Open nashid opened 2 years ago
Hi @lin-tan and @jiang719 , I have a similar query. Can you also provide the config (used in OpenAIGPTLMHeadModel(config)
) for training a new model from scratch?
Thank you.
@lin-tan and @jiang719 we loaded the OpenAIGPTLMHeadModel(config)) to train a new model from scratch.
This change looks like:
- gpt_loaded = torch.load(gpt_file)
- config = gpt_loaded['config']
- gpt_model.load_state_dict(gpt_loaded['model'])
+ configuration = OpenAIGPTConfig()
+ gpt_model = OpenAIGPTLMHeadModel(configuration).cuda() if torch.cuda.is_available() else OpenAIGPTLMHeadModel(configuration)
We would really appreciate if you share the config you trained the model with as we dont want to compare cure with our approach incorrectly.
@jiang719 can you please help?
@msintaha @nashid I used things like:
n_positions=1024, n_ctx=1024, n_embd=384, n_layer=8, n_head=6
You can also try other reasonable settings, as this is just empirically set.

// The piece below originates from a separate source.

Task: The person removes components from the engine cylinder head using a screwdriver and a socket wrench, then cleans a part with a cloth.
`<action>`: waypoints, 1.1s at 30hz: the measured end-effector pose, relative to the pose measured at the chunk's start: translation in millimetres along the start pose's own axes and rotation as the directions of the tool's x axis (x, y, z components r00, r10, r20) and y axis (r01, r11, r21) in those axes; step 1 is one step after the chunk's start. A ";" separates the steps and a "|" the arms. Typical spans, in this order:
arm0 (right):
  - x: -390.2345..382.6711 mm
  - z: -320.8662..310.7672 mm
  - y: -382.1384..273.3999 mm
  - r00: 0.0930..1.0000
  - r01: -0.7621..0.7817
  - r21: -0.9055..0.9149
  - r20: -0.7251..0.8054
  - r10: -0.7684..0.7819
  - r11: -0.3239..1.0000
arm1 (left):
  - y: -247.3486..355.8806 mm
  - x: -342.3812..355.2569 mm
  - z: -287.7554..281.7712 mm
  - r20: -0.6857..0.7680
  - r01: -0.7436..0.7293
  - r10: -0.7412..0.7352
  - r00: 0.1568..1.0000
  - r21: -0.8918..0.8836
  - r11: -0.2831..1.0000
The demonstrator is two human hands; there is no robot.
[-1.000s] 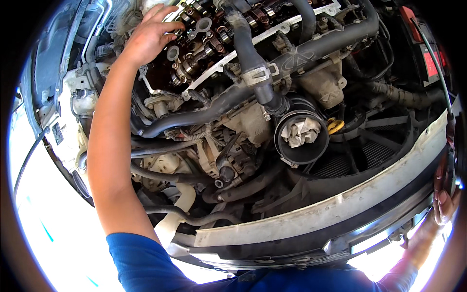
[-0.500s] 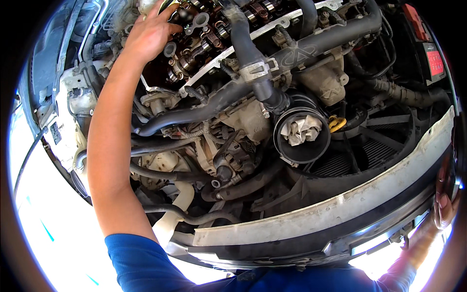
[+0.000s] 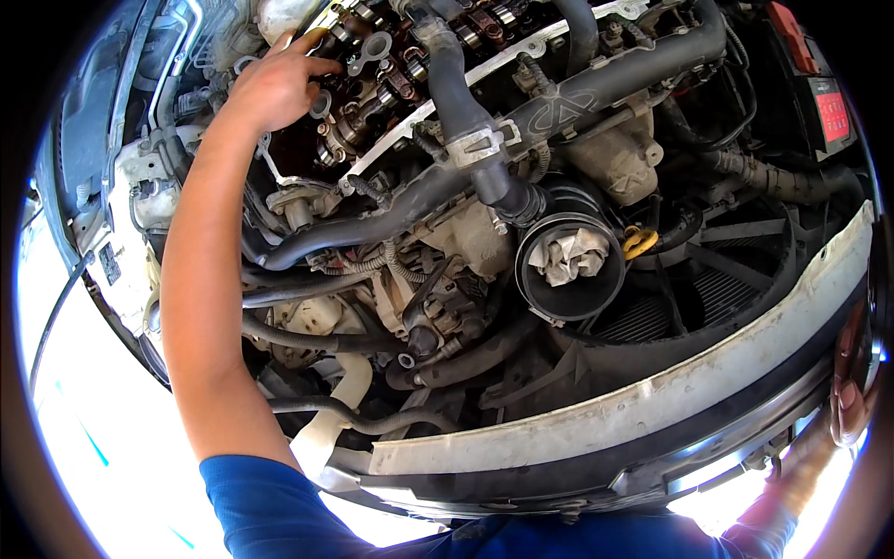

Actually, the checkpoint contains the config information, you can get and print it like this:
gpt_loaded = torch.load(gpt_file)
config = gpt_loaded['config']
@jiang719 I cant find any model pushed to the repo. Where can I find the checkpoint?
@jiang719 can you please share the trained model or upload somewhere so that others can download?
@nashid Hello! Could you train with gpt_conut_trainer.py and gpt_fconv_trainer.py now? When I train using these two scripts, after the second round of reads, the loss value changes to nan. i have tried many ways but none of them work. if you have successfully trained using these two scripts, can you share your scripts and training data with me? (Although I'm basically sure my training data is fine, I used them to train two other NPR models)
We are trying to train the GPT-CoNuT model. Following the instruction, we are trying to run the training script: src/trainer/gpt_conut_trainer.py.
However, the training fails here:
https://github.com/lin-tan/CURE/blob/master/src/trainer/gpt_conut_trainer.py#L22
In the very first step, this code is trying to load the model. Here, we are trying to train the model from scratch. So unless I am missing something, this does not seem correct. Can you share the artefact for training the model from scratch, please?
Looking forward to hear your feedback. Thanks in advance for the help.